Restate the full listing precisely as written.

---- SOURCE DATA

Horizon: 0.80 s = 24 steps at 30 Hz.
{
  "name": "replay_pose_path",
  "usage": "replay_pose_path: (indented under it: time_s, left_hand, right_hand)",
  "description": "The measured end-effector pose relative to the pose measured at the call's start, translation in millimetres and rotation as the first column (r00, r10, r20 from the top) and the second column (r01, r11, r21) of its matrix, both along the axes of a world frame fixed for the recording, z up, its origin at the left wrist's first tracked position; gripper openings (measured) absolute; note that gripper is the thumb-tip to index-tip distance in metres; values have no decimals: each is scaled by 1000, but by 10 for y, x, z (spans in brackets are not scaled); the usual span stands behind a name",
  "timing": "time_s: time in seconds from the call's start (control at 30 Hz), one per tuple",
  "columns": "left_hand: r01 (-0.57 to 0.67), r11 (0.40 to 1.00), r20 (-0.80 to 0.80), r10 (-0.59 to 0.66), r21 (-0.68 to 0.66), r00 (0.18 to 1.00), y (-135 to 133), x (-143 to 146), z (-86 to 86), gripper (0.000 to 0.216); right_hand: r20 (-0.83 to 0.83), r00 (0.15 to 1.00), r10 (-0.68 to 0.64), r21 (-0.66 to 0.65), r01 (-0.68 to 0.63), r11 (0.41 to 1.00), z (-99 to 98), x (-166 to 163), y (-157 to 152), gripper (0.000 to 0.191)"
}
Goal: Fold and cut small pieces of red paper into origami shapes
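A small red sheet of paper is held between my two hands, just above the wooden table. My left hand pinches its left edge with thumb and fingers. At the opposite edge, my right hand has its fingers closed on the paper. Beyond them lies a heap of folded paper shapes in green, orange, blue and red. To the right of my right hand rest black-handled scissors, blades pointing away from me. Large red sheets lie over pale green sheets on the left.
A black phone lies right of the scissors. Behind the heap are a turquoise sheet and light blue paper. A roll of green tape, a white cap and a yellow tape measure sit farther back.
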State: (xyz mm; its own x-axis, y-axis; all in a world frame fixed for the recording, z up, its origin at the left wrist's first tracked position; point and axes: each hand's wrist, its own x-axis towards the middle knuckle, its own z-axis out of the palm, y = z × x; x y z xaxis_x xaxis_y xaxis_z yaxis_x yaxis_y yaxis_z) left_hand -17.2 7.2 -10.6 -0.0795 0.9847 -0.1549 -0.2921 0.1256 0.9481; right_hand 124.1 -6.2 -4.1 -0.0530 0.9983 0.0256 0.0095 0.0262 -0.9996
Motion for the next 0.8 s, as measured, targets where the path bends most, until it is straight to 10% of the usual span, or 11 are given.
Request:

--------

RESPONSE BOX:
Horizon: 0.80 s = 24 steps at 30 Hz.
{
  "name": "replay_pose_path",
  "usage": "replay_pose_path: (indented under it: time_s, left_hand, right_hand)",
  "description": "The measured end-effector pose relative to the pose measured at the call's start, translation in millimetres and rotation as the first column (r00, r10, r20 from the top) and the second column (r01, r11, r21) of its matrix, both along the axes of a world frame fixed for the recording, z up, its origin at the left wrist's first tracked position; gripper openings (measured) absolute; note that gripper is the thumb-tip to index-tip distance in metres; values have no decimals: each is scaled by 1000, but by 10 for y, x, z (spans in brackets are not scaled); the usual span stands behind a name",
  "timing": "time_s: time in seconds from the call's start (control at 30 Hz), one per tuple",
  "columns": "left_hand: r01 (-0.57 to 0.67), r11 (0.40 to 1.00), r20 (-0.80 to 0.80), r10 (-0.59 to 0.66), r21 (-0.68 to 0.66), r00 (0.18 to 1.00), y (-135 to 133), x (-143 to 146), z (-86 to 86), gripper (0.000 to 0.216); right_hand: r20 (-0.83 to 0.83), r00 (0.15 to 1.00), r10 (-0.68 to 0.64), r21 (-0.66 to 0.65), r01 (-0.68 to 0.63), r11 (0.41 to 1.00), z (-99 to 98), x (-166 to 163), y (-157 to 152), gripper (0.000 to 0.191)"
}
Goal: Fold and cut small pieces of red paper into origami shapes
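A small red sheet of paper is held between my two hands, just above the wooden table. My left hand pinches its left edge with thumb and fingers. At the opposite edge, my right hand has its fingers closed on the paper. Beyond them lies a heap of folded paper shapes in green, orange, blue and red. To the right of my right hand rest black-handled scissors, blades pointing away from me. Large red sheets lie over pale green sheets on the left.
A black phone lies right of the scissors. Behind the heap are a turquoise sheet and light blue paper. A roll of green tape, a white cap and a yellow tape measure sit farther back.
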State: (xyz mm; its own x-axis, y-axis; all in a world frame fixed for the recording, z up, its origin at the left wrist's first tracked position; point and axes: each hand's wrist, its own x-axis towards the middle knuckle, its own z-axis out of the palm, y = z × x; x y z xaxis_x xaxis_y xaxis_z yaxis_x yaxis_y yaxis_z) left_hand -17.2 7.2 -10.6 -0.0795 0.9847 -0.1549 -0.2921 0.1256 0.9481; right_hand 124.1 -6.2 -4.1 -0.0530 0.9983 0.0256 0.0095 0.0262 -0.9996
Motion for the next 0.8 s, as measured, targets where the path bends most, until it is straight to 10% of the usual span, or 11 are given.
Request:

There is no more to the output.